Pasearon por el Ponte Vecchio y encontraron una heladería que ofrecía cincuenta sabores distintos. Luego la acompañó hasta su apartamento y se despidió con un beso de buenas noches.
21
– Aquí son las cinco de la mañana -dijo Rat, en tono amistoso-. ¿Por qué narices estoy completamente despierto y llamándote a las cinco de la mañana? ¿Por qué? Contéstame a eso, cabeza de chorlito.
– Hola, Rat -dijo Rick mientras estrangulaba mentalmente a Arnie por darle su número de teléfono.
– Eres un imbécil, ¿lo sabes? Un idiota de marca mayor, aunque eso ya lo sabíamos hacía cinco años, ¿no? ¿Cómo estás, Ricky?
– Estoy bien, Rat, ¿qué tal tú?
.-Genial, mejor que nunca, poniéndole las pilas a esta gente, y la temporada todavía no ha empezado. -Rat Mullins hablaba en un tono muy agudo y a toda velocidad, y casi nunca esperaba a que le contestaran antes de lanzar su siguiente asalto verbal. Rick no pudo evitar sonreír. No había oído aquella voz desde hacía años y le trajo recuerdos gratos de uno. de los pocos entrenadores que hablan creído en él-. Vamos a ganar, pequeño, vamos a marcar cincuenta puntos por partido. Que los demás anoten cuarenta, no me importa, porque no van a cogernos. Ayer le dije al jefe que necesitamos un nuevo marcador, el viejo es muy lento y no sube los puntos lo bastante rápido para mí, mis atacantes y mi gran quarterback, Cabeza de chorlito Dockery. ¿Estás ahí, hijo?
– Te escucho, Rat, como siempre.
– Este es el trato: el jefe ya ha comprado un billete de ida y vuelta, en primera clase, cabroncete. Conmigo no se tomó tantas molestias, me tocó en tercera. Sale de Roma a las ocho de la mañana y vuela directo a Toronto. Luego a Regina, otra vez en primera clase, con Air Canadá, una gran aerolínea, por cierto. Habrá un coche esperándote en el aeropuerto cuando aterrices y mañana por la noche iremos a cenar y a idear rutas nuevecitas de las que nadie habrá oído hablar.
– No tan rápido, Rat.
– Lo sé, lo sé. Puedes llegar a ser muy lento. Lo recuerdo muy bien, pero…
– Mira, Rat, ahora mismo no puedo dejar a mi equipo en la estacada.
– ¿Equipo? ¿Has dicho equipo? He leído acerca de tu equipo. Ese tipo de Cleveland, ¿cómo se llama?, Cray, está haciéndote la vida imposible. Mil espectadores para un partido en casa. ¿A qué estás jugando? ¿A fútbol touch?

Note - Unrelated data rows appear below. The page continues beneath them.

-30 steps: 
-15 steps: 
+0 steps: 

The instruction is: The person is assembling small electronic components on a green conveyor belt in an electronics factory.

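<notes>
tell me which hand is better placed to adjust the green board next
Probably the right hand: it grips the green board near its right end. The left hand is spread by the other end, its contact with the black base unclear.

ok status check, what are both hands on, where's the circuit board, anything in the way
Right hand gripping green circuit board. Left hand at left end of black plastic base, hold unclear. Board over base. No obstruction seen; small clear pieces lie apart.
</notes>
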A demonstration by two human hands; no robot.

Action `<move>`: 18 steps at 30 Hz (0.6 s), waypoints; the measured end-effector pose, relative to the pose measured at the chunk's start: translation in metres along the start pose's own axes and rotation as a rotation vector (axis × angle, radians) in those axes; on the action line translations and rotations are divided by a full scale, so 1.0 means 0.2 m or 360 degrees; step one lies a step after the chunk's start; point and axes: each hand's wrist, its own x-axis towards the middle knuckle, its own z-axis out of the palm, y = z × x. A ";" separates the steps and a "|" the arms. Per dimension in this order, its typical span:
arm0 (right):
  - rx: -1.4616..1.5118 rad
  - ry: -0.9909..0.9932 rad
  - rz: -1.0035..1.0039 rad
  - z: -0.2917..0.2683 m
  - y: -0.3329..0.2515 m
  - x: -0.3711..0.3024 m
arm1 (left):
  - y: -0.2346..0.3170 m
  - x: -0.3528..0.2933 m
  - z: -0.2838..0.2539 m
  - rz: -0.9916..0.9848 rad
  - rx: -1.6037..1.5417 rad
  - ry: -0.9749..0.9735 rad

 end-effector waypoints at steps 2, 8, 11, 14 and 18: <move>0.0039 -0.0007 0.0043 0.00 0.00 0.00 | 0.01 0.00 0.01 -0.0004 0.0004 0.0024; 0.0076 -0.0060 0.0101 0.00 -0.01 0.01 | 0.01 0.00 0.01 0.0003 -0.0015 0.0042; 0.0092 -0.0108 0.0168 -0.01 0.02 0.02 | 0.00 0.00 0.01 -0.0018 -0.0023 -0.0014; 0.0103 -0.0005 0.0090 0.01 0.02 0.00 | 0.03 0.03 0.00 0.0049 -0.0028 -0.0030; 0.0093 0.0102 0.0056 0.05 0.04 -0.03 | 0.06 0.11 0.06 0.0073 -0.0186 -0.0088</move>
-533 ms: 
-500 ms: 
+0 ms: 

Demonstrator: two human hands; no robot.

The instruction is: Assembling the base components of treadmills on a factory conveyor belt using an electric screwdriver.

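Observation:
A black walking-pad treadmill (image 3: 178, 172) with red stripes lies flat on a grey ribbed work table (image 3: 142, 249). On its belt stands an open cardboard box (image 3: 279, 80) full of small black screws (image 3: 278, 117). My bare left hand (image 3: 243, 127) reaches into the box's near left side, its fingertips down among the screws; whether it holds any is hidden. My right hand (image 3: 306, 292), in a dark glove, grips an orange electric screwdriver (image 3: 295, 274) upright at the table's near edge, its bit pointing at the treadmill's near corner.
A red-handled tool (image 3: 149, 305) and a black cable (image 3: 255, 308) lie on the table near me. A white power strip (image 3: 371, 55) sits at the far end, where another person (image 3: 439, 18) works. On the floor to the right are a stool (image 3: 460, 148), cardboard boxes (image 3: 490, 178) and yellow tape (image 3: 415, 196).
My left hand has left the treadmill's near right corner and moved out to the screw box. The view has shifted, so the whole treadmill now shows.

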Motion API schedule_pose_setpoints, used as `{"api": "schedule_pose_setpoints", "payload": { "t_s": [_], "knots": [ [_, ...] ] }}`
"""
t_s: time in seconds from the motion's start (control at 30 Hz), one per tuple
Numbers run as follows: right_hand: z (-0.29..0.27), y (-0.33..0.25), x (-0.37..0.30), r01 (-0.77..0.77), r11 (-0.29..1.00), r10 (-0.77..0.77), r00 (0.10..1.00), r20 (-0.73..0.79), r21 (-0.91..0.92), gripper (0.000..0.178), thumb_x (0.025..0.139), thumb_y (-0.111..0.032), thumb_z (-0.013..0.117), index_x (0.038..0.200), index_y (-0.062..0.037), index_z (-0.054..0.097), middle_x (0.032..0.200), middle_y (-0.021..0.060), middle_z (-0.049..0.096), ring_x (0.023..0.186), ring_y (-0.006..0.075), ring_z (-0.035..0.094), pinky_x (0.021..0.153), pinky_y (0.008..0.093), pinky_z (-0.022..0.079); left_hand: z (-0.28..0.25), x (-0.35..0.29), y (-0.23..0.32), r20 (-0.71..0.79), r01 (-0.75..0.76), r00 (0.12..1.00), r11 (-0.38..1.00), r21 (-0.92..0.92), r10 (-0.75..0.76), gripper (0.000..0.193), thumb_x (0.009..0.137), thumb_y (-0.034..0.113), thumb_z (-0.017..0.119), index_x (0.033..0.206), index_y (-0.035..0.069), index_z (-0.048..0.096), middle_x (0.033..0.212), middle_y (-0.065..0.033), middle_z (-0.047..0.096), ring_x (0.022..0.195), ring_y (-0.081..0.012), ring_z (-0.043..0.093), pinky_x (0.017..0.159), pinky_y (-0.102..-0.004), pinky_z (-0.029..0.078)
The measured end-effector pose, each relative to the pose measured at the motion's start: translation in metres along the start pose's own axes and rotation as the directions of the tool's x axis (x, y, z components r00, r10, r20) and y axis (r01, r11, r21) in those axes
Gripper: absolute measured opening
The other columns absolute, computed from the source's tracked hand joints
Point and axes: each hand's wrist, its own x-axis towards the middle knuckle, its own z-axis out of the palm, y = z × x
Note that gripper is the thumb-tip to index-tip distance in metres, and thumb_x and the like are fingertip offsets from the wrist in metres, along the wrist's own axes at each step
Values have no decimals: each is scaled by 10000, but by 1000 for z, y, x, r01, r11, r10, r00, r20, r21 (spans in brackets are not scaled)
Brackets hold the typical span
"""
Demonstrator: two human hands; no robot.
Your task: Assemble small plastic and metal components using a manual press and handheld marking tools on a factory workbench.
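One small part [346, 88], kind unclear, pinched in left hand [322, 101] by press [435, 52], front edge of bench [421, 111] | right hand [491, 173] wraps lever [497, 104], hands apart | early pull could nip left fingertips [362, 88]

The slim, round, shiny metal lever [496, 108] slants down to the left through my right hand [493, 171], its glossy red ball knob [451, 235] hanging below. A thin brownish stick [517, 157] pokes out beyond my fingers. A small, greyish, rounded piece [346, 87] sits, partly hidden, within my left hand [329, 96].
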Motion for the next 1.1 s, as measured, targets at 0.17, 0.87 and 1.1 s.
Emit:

– He firmado un contrato, Rat.
– Y yo tengo otro preparado para que lo firmes. Uno más suculento, con un equipo de verdad en una liga de verdad y en estadios con capacidad para seguidores de verdad. Televisión, publicidad, contratos con marcas deportivas, bandas de música y animadoras.
– Aquí estoy bien, Rat.
Se hizo un breve silencio mientras Rat cogía aire. Rick lo imaginaba en los vestuarios, durante el descanso, paseando nervioso arriba y abajo, hablando y gesticulando con ambas manos en el aire, deteniéndose de repente para coger aire, dando una poderosa inspiración y luego lanzándose a la siguiente diatriba.
– Venga, Rick, no me hagas esto -dijo, una octava por debajo e intentando sonar apenado-. Estoy jugándomela. Después de lo que pasó en Cleveland, bueno…
– Déjalo, Rat.
– Vale, vale, lo siento, pero al menos ven a verme. ¿Por qué no me haces una visita y hablamos cara a cara? ¿No vas a hacer eso por tu viejo entrenador? Sin compromiso. El billete ya está pagado y no devuelven el dinero. Por favor, Ricky.
Rick cerró los ojos y se frotó la frente.
– De acuerdo, entrenador -aceptó al final, a regañadientes-. Solo una visita, sin compromiso.